Intimate integration of high quality flexible electronics onto medical devices for cardiac procedures is the focus for a team of scientists and electrical engineers at the University of Illinois and Northwestern University, USA.

Lead professor John Rogers at Illinois and his team have identified a possibility for integrating stretchable electronics onto thin, elastic membranes of conventional balloon catheters. These can be used in surgical procedures for patients who suffer from types of cardiac arrhythmias.

Current invasive arrhythmia procedures involve two separate and rigid catheter devices. One that maps the heart point by point as a tube is maneuvered in search for irregularities, and one with an electrode at the end that ablates spots identified as aberrant one at a time. The device formed by Rogers’ team would allow both functions to be formed over large areas of the heart simultaneously.

Rogers elaborates, ‘Conventional balloon catheters are passive devices, whose only function is mechanical, that is to deploy an intravascular stent, or to remove blockage in an artery for example. The electronics convert these same platforms into sophisticated tools for diagnosis, monitoring and surgery’.

To develop the device, the team used multifunctional sensors created from low modulus elastomers (silicone) impregnated with carbon for soft tactile sensors. Ultra-thin metals and polymers were also used to form interconnect, electrophysiological, flow and temperature sensors, and ablation electrodes, along with ultra-thin plates of gallium arsenide for the LEDs on the device.
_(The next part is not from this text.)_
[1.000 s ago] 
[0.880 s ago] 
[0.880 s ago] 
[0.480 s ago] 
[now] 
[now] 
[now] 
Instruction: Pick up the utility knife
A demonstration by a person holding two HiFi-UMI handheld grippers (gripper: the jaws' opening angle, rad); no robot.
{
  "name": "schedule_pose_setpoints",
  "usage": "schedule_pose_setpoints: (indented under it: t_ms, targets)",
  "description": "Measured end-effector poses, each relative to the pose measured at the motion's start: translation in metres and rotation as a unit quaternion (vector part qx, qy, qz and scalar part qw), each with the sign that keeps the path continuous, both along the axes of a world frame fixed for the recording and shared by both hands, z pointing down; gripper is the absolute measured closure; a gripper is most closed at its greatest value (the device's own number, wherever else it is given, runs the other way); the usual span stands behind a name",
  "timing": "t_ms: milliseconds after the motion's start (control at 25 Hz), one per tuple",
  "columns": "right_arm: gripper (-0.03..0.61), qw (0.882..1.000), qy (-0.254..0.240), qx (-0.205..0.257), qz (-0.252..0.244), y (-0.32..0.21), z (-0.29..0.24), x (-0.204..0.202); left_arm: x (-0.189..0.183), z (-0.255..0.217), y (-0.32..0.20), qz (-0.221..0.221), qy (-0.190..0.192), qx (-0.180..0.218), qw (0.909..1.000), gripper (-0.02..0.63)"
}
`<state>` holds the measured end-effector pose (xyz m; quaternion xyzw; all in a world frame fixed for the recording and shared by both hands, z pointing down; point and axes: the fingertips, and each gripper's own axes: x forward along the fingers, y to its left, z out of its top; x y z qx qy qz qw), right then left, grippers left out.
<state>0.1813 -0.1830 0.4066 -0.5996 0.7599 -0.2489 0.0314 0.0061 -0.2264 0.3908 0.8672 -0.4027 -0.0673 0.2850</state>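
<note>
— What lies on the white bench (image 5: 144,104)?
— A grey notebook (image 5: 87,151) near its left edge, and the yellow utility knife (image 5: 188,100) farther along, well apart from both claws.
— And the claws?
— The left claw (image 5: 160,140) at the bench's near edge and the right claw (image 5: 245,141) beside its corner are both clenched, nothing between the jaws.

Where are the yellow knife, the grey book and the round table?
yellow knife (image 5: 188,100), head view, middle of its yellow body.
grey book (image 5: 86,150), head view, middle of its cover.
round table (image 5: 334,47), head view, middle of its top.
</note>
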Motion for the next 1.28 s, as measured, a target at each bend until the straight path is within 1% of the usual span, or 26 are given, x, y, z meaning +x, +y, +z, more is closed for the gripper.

A meshwork of tiny node sensors has been created to mount directly onto the catheter balloon, so that the large strains associated with inflation/deflation of the balloon substrate would not affect the devices’ operation. Using a release and transfer step, the systems were integrated onto the outer surface of a deflated balloon catheter.

Rogers explains, ‘The sensors and other devices on the surface of the balloon are softly and conformally pressed against the endocardial surface via pneumatic pressure applied remotely through the shaft of the catheter to the interior surface of the balloon. In this format, the balloon can establish non-invasive contact with the tissue, in a way that can follow the time dynamic curvature of the tissue as the heart is beating. In this contacting mode, the device can map the electrical activity associated with the beating of the heart, and it can also ablate away the aberrant tissue’.

The challenge, highlights Rogers, is ensuring the electrodes at all levels of the balloon inflation. Since the centre of the balloon stretches more than the ends, understanding the range of strain and making sure the balloon’s performance is consistent is essential. In partnership with Northwestern University, the problem was solved by mounting the sensors and electrodes on ‘tiny rigid islands’. The team also used spring-like interconnects between the sensors to handle the 100% distance between the islands when the balloon inflates.

Dr Christopher McLeod, Principal Research Fellow of Cardiov Instrumentation at Imperial College London, UK, observes, ‘It is a very interesting development. The potential functionality of minimally-invasive catheters and implants will be greatly enhanced as both sensing and actuating functions can be added with no size implications due to the increased integration, in this case, of hitherto incompatible mechanical and electronic features. There will be issues about the durability of such highly integrated devices, but as most procedures are acute, this should be solvable’.

The next step will involve improving the number and density of the sensors, to more precisely locate aberrant tissue and for advanced mapping and ablation procedures.